La policía tocó la puerta, le abrieron y el atrincherado le disparó desde el baño. El policía repelió la agresión y logró ponerse a resguardo. Minutos después llegó un efectivo de la División Motorizada, que también había recibido la alerta. Entró a la casa y llegó a la habitación donde se refugió la familia del atrincherado. El hombre permaneció en el baño por varias horas, con la puerta abierta. Desde ese lugar tenía visión de toda la casa, razón por la que los rehenes no podían escapar.
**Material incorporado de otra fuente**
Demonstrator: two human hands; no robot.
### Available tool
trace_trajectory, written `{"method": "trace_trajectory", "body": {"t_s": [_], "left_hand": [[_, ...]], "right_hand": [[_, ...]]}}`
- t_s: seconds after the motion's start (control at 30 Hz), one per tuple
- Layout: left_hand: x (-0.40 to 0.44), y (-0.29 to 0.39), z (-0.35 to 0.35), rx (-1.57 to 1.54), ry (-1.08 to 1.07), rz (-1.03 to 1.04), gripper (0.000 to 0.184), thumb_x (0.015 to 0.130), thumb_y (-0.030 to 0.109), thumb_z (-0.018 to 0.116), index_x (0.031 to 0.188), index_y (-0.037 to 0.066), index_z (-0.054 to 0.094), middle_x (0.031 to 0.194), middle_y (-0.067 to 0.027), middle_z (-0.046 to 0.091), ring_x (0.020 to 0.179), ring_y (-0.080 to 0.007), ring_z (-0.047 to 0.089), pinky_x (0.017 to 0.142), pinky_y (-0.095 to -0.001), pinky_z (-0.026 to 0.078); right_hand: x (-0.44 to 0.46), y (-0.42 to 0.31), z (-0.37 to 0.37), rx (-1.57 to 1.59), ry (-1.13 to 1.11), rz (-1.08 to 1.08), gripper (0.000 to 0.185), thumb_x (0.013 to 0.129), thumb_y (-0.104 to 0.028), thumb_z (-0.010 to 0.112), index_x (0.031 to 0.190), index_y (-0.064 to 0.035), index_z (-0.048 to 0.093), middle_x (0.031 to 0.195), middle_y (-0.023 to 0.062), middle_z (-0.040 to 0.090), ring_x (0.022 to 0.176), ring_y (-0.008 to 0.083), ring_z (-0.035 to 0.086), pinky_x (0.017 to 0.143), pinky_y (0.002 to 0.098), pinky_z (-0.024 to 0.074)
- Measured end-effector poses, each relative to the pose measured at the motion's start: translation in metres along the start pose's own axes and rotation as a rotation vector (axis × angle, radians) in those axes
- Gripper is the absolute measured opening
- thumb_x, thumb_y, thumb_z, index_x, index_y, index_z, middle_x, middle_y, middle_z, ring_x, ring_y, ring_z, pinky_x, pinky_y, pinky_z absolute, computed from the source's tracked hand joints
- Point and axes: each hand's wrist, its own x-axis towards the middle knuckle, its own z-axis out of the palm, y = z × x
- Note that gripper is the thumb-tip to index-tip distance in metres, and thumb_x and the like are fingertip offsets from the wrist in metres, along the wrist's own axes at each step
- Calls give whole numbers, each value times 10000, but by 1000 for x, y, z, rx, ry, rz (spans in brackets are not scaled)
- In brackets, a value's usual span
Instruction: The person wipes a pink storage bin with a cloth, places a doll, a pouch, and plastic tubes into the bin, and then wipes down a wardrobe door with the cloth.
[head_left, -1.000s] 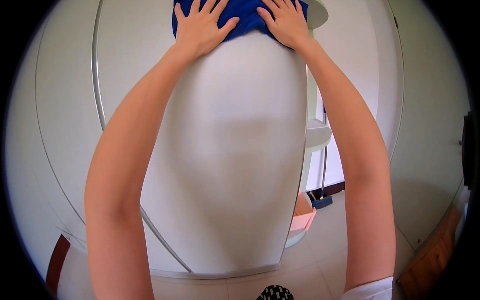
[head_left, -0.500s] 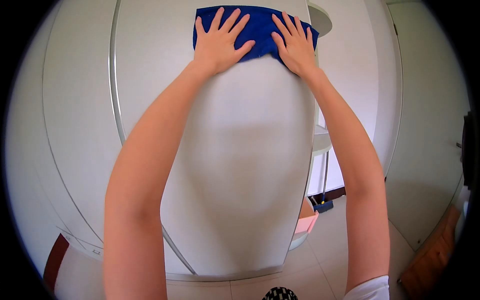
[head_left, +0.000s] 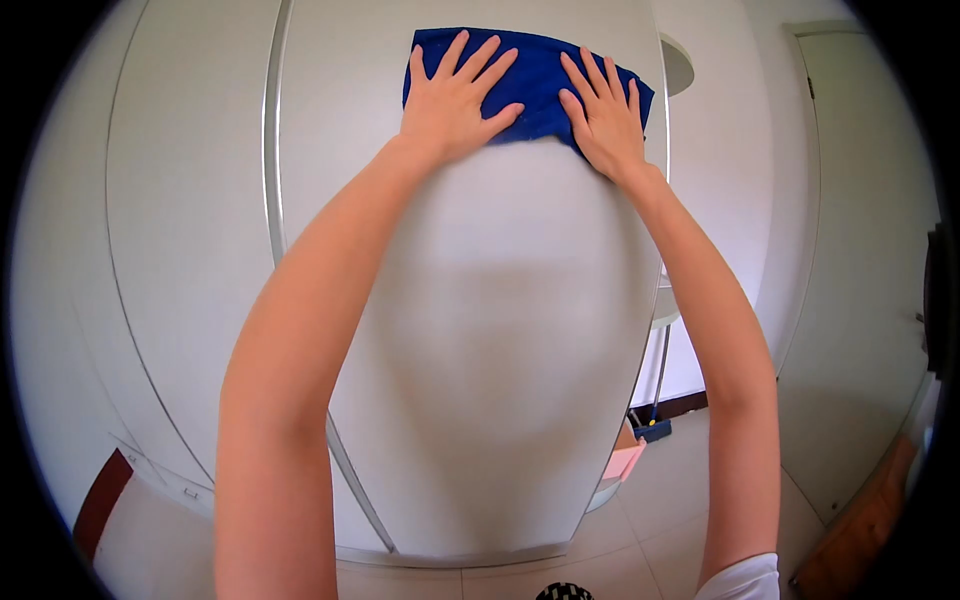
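A dark blue cloth is spread flat against the upper part of a pale wardrobe door. My left hand presses on the cloth's left half, fingers spread and pointing up. On its right half lies my right hand, also with fingers apart and palm down. Both hands touch the cloth without gripping it. The lower edge of the cloth is uneven between the two thumbs, and its right end reaches the door's right edge.
A metal strip runs down left of the door. Rounded shelves stick out at its right side. Below are a pink bin and a broom with a dark blue head on the tiled floor. A room door stands at far right.
The view has shifted, so the cloth, hands and door appear a little further right and lower. Both hands remain spread on the cloth near the top of the door.
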Motion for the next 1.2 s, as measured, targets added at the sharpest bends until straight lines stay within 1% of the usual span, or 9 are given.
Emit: {"method": "trace_trajectory", "body": {"t_s": [0.27,0.5,0.6,0.83,0.9,0.97,1.03,1.13,1.2], "left_hand": [[-9,-4,-1,21,62,-30,664,918,600,463,1499,306,330,1558,14,316,1453,-269,233,1135,-629,133],[-22,-41,4,35,98,-44,612,946,574,438,1494,323,337,1557,31,322,1451,-252,245,1136,-621,130],[-17,-18,8,69,120,-9,579,965,568,406,1492,336,339,1555,40,325,1453,-243,244,1141,-615,123],[-26,-47,25,107,123,-16,572,969,570,397,1492,349,330,1561,41,315,1457,-238,237,1145,-614,119],[-28,-47,21,123,120,-7,584,968,568,399,1499,338,320,1564,33,308,1457,-251,235,1143,-617,127],[-30,-40,8,-92,11,-74,632,938,478,479,1464,137,396,1531,-108,352,1434,-336,253,1156,-574,149],[-32,-38,10,-48,3,-78,615,945,461,480,1458,129,406,1524,-118,360,1429,-341,264,1160,-560,154],[-35,-30,11,-178,29,-59,624,943,467,478,1460,125,401,1524,-120,360,1433,-335,257,1160,-568,145],[-40,-20,13,-9,7,-72,629,941,467,481,1460,122,399,1524,-122,359,1435,-337,252,1158,-581,133]], "right_hand": [[4,-10,4,-2,60,-30,516,1012,-478,334,1488,-282,361,1573,21,287,1454,292,230,1169,548,140],[21,-34,21,-1,74,-89,507,1018,-469,320,1484,-278,368,1569,32,297,1451,294,238,1166,550,149],[5,-16,19,-7,114,-73,508,1018,-469,316,1485,-274,369,1569,36,295,1451,298,238,1165,551,152],[14,-40,45,5,162,-68,513,1016,-476,319,1482,-270,375,1564,38,307,1450,299,240,1165,549,155],[15,-44,40,47,105,-57,510,990,-367,419,1437,-122,432,1506,120,388,1406,331,311,1147,517,223],[14,-50,39,57,104,-52,508,992,-367,415,1436,-120,433,1505,119,391,1406,329,313,1148,515,224],[12,-49,40,67,101,-46,506,994,-367,412,1435,-119,435,1503,118,393,1405,328,315,1149,514,225],[6,-43,40,61,107,-61,505,993,-369,412,1432,-121,438,1501,117,397,1404,326,318,1148,511,227],[-1,-38,39,72,102,-72,507,991,-371,415,1431,-121,440,1500,118,400,1402,328,321,1146,510,232]]}}
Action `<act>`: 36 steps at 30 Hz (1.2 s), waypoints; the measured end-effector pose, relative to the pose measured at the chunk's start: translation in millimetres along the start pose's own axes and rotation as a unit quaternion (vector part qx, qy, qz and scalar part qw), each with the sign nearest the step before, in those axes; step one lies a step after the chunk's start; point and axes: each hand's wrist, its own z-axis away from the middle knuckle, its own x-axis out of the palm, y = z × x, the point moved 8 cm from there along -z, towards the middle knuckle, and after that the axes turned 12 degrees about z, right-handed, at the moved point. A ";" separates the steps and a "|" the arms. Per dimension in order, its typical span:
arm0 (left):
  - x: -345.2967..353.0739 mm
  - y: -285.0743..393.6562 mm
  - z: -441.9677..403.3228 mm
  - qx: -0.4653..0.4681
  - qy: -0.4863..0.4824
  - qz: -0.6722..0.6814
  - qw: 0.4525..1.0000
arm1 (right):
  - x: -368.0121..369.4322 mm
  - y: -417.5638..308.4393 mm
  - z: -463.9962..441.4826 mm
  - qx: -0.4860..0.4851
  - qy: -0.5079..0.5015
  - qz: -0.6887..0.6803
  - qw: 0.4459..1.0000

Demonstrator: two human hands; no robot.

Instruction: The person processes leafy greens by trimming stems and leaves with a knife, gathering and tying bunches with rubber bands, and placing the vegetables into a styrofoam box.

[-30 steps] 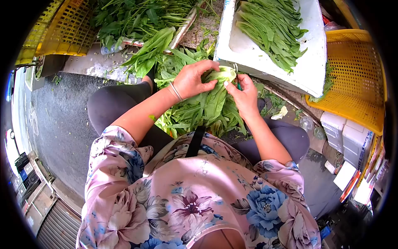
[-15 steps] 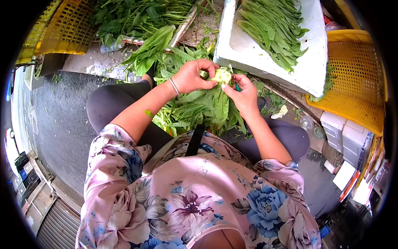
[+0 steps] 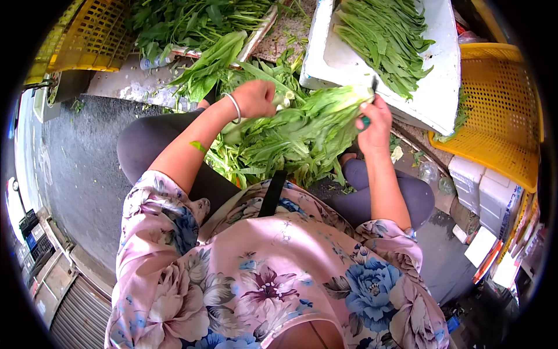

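My right hand (image 3: 376, 125) grips the pale root end of a leafy lettuce (image 3: 331, 113), whose long green leaves trail left. The same hand also holds a small knife, with its green handle (image 3: 365, 121) showing at the palm and a dark blade above the fingers. Over the left part of the leafy pile (image 3: 256, 154), my left hand (image 3: 256, 99) is closed, its fingers curled and slightly blurred. Anything inside those fingers is hidden. A silver bangle (image 3: 233, 109) circles the left wrist.
A white foam box (image 3: 325, 70) with lined-up greens (image 3: 383, 43) stands ahead to the right. Yellow baskets (image 3: 500, 110) flank both sides. Dark leafy greens (image 3: 192, 26) lie at the front left. White boxes (image 3: 497, 198) stand at the right, and the pile lies between my knees.
The hands have moved apart: the right went up and right with the lettuce's root end, the left moved left off it. The lettuce now stretches across the pile.
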 end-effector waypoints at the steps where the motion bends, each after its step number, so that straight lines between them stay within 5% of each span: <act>1: 7.4 -7.8 2.6 -0.032 -0.052 -0.125 0.990 | -5.3 -6.6 -2.5 -0.011 0.005 -0.018 1.000; 3: 20.8 -19.2 6.2 -0.039 -0.119 -0.151 0.981 | -12.0 -15.9 -6.0 -0.011 0.020 -0.052 0.998; 5: 47.7 -39.8 21.0 -0.077 -0.321 -0.341 0.880 | -19.3 -14.1 -10.0 -0.025 0.000 -0.053 0.998; 7: 41.0 -46.6 21.5 -0.110 -0.326 -0.356 0.869 | -17.9 -17.4 -8.2 -0.025 0.003 -0.056 0.998; 9: 10.3 -27.1 0.4 -0.104 -0.091 -0.375 0.917 | -13.5 -18.7 -6.4 -0.026 0.004 -0.061 0.998; 11: -9.2 5.3 -6.5 0.005 0.051 -0.077 0.996 | -3.1 -11.4 -2.0 0.000 0.004 -0.013 1.000; 13: 10.7 24.4 -8.6 0.052 -0.007 0.280 0.958 | 12.6 -3.6 4.4 0.023 0.005 0.006 1.000; 17: 30.9 57.8 -1.8 0.166 -0.041 0.323 0.931 | 38.8 6.4 10.9 0.030 -0.043 0.054 0.997; 21: 18.0 48.0 -2.5 0.053 -0.036 0.309 0.949 | 38.9 -12.1 5.9 -0.073 -0.024 0.159 0.984; 25: -25.9 18.7 4.1 -0.003 0.078 0.484 0.871 | -0.1 -23.5 -2.6 -0.099 0.071 0.217 0.969; 29: -77.6 -23.3 5.9 0.000 0.194 0.671 0.716 | -7.5 -11.4 -0.7 -0.079 0.067 0.320 0.942; 30: -87.7 -29.9 7.7 0.015 0.218 0.690 0.690 | 2.0 -10.9 2.5 -0.108 0.030 0.381 0.918; 33: -108.7 -45.0 11.2 0.048 0.266 0.709 0.651 | 19.7 22.8 12.7 0.065 -0.139 0.390 0.908; 36: -118.5 -51.1 12.9 0.059 0.307 0.706 0.636 | 28.6 33.8 16.2 0.073 -0.155 0.360 0.917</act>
Luego llegaron efectivos de la División de Operaciones Especiales Metropolitanas (DOEM). Rescataron al primer policía que había ido a la vivienda y en ese momento el atrincherado disparó entre cuatro o cinco tiros.

 

El exmilitar llamó a su abogado, que a su vez se comunicó con los encargados del operativo para que se presentara un negociador. Cerca de la medianoche los policías lograron detenerlo. Previo a la detención los efectivos le advirtieron: “Tirá el arma, no te queremos lastimar”. Le pidieron que les mostrara las manos y le dijeron que lo hacían para ayudarlo. Le volvieron a exigir que dejara el arma y la pateara. El exmilitar finalmente depuso su posición, le quitó el cargador y la dejó en el piso. En ese momento se abalanzaron sobre él y lo capturaron.

 

El hombre habría estado borracho al momento de atrincherarse, inicialmente no aceptó entregarse y reclamó que los agentes abandonaran el lugar. Fuentes del caso explicaron que “tenía delirios” y que “hablaba de la Unión Soviética”. Lo trasladaron al Hospital Argerich.